WHAT IS NEEDED | Check the records below line by line, and report how many lines include the string "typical". No other words are needed.

SUPPLIED DATA |
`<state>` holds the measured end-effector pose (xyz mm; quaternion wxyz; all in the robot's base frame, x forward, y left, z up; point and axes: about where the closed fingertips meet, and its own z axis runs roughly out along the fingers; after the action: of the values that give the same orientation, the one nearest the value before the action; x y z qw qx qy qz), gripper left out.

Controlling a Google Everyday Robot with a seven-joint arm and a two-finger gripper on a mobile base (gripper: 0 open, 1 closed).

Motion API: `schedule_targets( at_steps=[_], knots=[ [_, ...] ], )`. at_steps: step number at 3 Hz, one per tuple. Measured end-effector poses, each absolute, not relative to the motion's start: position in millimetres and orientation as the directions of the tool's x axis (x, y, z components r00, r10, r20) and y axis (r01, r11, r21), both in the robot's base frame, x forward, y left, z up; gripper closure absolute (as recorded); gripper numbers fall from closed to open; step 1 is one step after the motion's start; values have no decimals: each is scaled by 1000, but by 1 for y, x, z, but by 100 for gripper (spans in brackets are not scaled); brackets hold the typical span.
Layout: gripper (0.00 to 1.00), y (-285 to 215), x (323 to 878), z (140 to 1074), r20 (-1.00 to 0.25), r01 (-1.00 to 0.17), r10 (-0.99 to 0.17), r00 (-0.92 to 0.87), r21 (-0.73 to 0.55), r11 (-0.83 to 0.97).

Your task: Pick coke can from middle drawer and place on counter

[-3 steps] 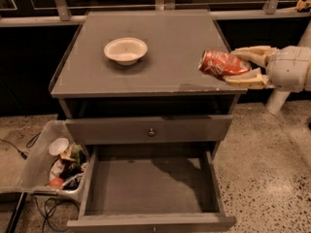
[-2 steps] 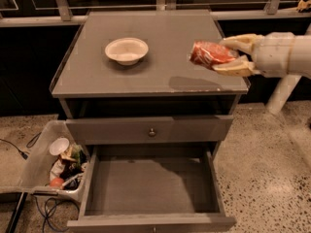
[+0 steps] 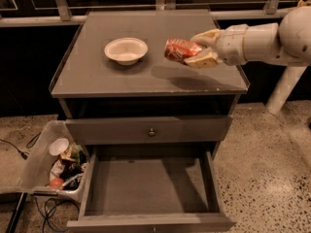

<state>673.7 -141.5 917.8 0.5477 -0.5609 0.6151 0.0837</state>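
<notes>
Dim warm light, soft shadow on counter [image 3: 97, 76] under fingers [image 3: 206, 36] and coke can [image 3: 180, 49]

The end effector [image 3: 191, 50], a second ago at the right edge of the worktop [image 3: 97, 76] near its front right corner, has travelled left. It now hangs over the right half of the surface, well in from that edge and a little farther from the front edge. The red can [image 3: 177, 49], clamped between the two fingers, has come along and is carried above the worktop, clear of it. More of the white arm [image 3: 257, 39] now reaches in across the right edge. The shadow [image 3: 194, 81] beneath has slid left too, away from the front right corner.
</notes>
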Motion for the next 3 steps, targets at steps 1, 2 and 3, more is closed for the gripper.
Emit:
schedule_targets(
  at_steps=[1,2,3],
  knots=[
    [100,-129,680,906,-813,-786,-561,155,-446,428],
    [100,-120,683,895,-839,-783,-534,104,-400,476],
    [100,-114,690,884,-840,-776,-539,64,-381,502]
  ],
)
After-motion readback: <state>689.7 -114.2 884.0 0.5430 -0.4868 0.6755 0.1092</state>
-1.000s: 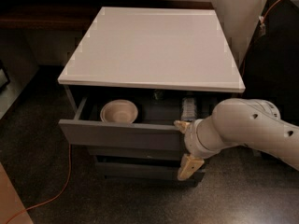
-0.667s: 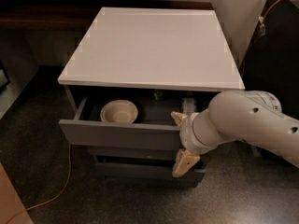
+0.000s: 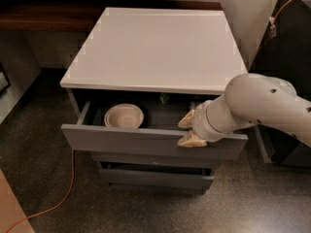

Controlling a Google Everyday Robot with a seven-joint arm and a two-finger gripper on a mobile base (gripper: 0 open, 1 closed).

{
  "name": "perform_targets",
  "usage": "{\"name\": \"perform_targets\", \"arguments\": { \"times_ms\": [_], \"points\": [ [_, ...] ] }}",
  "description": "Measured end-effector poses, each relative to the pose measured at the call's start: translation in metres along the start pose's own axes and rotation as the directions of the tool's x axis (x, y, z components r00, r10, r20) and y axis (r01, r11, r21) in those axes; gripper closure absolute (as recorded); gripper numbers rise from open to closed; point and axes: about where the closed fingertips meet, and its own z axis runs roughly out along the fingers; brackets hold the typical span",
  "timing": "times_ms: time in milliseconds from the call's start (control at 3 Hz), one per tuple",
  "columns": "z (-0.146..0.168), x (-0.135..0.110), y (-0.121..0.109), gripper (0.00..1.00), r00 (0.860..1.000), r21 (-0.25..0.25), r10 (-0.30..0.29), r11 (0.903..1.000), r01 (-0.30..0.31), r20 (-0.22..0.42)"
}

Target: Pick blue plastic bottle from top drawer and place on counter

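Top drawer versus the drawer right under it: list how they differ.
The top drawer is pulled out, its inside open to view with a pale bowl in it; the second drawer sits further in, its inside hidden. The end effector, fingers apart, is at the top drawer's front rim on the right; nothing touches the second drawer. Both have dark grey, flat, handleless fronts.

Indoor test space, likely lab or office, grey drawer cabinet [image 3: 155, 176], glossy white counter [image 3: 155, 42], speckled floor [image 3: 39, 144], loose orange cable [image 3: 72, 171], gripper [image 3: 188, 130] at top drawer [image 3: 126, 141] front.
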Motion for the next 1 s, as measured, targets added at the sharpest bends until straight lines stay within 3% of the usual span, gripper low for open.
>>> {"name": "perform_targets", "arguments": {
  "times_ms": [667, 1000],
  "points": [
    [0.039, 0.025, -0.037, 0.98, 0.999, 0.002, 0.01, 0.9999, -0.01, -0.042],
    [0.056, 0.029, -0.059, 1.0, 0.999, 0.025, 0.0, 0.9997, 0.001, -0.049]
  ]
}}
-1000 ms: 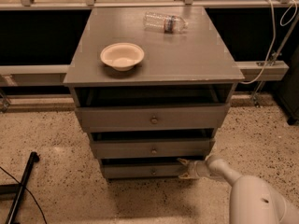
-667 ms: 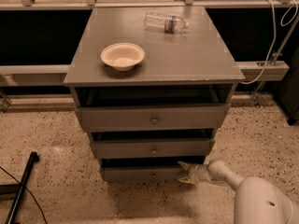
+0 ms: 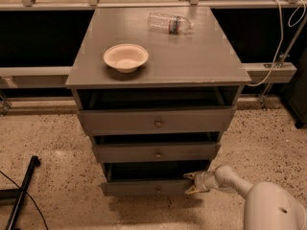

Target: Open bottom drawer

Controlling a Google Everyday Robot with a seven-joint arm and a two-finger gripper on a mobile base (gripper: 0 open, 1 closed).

EXERCISE SOLUTION | 2